> **EXERCISE DETAILS**
All of the listing, from first line to last, should be output exactly; the pictures stay out.

> **COLLECTED DATA**
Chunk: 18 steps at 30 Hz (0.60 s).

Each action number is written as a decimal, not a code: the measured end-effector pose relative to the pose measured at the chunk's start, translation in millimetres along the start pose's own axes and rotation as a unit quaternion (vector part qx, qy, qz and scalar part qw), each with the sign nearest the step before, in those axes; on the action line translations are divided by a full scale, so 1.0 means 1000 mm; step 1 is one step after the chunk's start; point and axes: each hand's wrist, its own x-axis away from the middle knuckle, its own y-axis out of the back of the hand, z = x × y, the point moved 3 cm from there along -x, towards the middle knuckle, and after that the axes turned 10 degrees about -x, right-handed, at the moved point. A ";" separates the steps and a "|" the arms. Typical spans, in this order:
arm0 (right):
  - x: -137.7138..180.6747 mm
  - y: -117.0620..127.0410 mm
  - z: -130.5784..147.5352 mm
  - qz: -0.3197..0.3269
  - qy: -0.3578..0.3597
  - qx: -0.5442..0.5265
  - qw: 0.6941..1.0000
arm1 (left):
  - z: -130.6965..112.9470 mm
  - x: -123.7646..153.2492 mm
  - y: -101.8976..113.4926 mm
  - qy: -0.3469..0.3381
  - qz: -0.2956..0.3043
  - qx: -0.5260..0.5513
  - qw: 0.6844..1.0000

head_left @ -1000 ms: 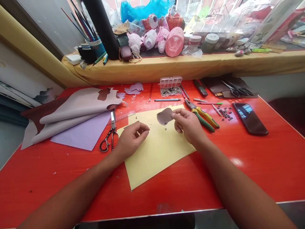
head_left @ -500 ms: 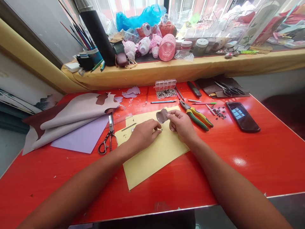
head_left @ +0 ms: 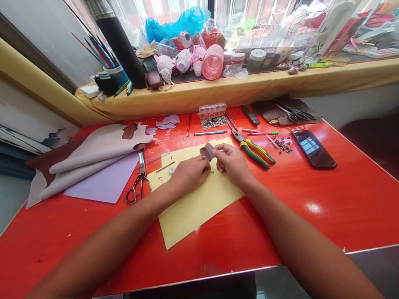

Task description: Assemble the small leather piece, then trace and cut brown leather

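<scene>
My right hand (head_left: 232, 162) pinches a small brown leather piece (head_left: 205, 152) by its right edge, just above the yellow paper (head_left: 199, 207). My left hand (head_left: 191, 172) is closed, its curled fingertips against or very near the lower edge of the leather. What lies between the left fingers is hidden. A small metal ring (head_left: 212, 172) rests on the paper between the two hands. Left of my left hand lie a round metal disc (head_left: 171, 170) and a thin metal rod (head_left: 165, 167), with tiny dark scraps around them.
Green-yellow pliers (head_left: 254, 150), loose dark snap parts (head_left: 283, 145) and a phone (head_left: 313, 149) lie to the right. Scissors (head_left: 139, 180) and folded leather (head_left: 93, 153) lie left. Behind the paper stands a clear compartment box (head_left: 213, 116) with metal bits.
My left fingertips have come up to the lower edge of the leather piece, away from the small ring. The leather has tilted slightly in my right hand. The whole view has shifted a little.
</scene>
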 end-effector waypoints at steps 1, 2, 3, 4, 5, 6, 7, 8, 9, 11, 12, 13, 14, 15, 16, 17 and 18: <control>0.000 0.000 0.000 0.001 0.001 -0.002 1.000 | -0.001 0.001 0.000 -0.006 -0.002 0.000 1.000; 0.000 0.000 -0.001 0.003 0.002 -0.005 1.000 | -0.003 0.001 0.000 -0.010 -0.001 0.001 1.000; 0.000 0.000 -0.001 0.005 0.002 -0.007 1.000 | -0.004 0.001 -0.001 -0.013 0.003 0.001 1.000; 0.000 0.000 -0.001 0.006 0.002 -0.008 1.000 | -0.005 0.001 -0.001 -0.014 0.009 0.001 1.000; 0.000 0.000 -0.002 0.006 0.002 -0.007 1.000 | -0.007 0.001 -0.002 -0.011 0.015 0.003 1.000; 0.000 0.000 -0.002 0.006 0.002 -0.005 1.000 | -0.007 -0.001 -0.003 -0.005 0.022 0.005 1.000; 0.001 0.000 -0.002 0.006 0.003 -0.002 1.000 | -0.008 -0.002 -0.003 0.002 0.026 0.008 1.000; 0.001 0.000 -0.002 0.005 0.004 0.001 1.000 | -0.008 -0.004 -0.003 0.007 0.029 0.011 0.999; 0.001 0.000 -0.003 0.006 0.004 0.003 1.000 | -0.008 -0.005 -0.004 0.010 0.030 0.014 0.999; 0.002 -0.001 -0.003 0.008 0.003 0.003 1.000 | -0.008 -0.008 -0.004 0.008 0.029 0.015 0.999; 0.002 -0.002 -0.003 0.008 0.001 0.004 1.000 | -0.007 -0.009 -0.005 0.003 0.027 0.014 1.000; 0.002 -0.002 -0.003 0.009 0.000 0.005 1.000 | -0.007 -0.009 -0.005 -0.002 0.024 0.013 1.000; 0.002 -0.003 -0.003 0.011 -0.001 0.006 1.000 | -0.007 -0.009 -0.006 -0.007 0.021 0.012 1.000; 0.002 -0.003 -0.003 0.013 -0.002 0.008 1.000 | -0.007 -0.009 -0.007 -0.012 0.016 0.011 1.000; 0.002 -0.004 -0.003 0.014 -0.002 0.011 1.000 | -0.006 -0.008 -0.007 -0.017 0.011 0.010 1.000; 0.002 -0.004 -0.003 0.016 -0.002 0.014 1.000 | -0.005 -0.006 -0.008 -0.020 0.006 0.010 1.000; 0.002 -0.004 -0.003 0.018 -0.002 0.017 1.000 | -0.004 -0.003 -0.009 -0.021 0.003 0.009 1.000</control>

> **RESPONSE**
Chunk: 18 steps at 30 Hz (0.60 s).

Each action number is written as a decimal, not a code: the measured end-effector pose relative to the pose measured at the chunk's start, translation in millimetres along the start pose's own axes and rotation as a unit quaternion (vector part qx, qy, qz and scalar part qw), each with the sign nearest the step before, in those axes; on the action line translations are divided by a full scale, so 1.0 means 1000 mm; step 1 is one step after the chunk's start; point and axes: each hand's wrist, its own x-axis away from the middle knuckle, its own y-axis out of the back of the hand, z = x × y, the point moved 3 cm from there along -x, towards the middle knuckle, and after that the axes turned 10 degrees about -x, right-handed, at the moved point. A ";" separates the steps and a "|" the arms. Typical spans, in this order:
arm0 (right):
  - x: -137.7138..180.6747 mm
  - y: -117.0620..127.0410 mm
  - z: -130.5784..147.5352 mm
  - qz: -0.3197..0.3269
  - qy: -0.3578..0.3597
  - qx: -0.5442..0.5265
  - qw: 0.6941..1.0000
arm1 (left):
  - z: -130.6965..112.9470 mm
  - x: -123.7646..153.2492 mm
  - y: -101.8976..113.4926 mm
  - qy: -0.3469..0.3381
  - qz: -0.2956..0.3043
  - qx: -0.5260..0.5513
  - qw: 0.6844..1.0000

head_left @ -1000 ms: 
head_left @ -500 ms: 
head_left @ +0 ms: 

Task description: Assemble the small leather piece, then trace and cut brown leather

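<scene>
My right hand (head_left: 232, 162) pinches a small brown leather piece (head_left: 205, 152) by its right edge, just above the yellow paper (head_left: 199, 207). My left hand (head_left: 191, 172) is closed, its curled fingertips against or very near the lower edge of the leather. What lies between the left fingers is hidden. A small metal ring (head_left: 212, 172) rests on the paper between the two hands. Left of my left hand lie a round metal disc (head_left: 171, 170) and a thin metal rod (head_left: 165, 167), with tiny dark scraps around them.
Green-yellow pliers (head_left: 254, 150), loose dark snap parts (head_left: 283, 145) and a phone (head_left: 313, 149) lie to the right. Scissors (head_left: 139, 180) and folded leather (head_left: 93, 153) lie left. Behind the paper stands a clear compartment box (head_left: 213, 116) with metal bits.
My left fingertips have come up to the lower edge of the leather piece, away from the small ring. The leather has tilted slightly in my right hand. The whole view has shifted a little.
</scene>
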 end-effector waypoints at steps 1, 2, 3, 4, 5, 6, 7, 8, 9, 11, 12, 13, 14, 15, 16, 17 and 18: <control>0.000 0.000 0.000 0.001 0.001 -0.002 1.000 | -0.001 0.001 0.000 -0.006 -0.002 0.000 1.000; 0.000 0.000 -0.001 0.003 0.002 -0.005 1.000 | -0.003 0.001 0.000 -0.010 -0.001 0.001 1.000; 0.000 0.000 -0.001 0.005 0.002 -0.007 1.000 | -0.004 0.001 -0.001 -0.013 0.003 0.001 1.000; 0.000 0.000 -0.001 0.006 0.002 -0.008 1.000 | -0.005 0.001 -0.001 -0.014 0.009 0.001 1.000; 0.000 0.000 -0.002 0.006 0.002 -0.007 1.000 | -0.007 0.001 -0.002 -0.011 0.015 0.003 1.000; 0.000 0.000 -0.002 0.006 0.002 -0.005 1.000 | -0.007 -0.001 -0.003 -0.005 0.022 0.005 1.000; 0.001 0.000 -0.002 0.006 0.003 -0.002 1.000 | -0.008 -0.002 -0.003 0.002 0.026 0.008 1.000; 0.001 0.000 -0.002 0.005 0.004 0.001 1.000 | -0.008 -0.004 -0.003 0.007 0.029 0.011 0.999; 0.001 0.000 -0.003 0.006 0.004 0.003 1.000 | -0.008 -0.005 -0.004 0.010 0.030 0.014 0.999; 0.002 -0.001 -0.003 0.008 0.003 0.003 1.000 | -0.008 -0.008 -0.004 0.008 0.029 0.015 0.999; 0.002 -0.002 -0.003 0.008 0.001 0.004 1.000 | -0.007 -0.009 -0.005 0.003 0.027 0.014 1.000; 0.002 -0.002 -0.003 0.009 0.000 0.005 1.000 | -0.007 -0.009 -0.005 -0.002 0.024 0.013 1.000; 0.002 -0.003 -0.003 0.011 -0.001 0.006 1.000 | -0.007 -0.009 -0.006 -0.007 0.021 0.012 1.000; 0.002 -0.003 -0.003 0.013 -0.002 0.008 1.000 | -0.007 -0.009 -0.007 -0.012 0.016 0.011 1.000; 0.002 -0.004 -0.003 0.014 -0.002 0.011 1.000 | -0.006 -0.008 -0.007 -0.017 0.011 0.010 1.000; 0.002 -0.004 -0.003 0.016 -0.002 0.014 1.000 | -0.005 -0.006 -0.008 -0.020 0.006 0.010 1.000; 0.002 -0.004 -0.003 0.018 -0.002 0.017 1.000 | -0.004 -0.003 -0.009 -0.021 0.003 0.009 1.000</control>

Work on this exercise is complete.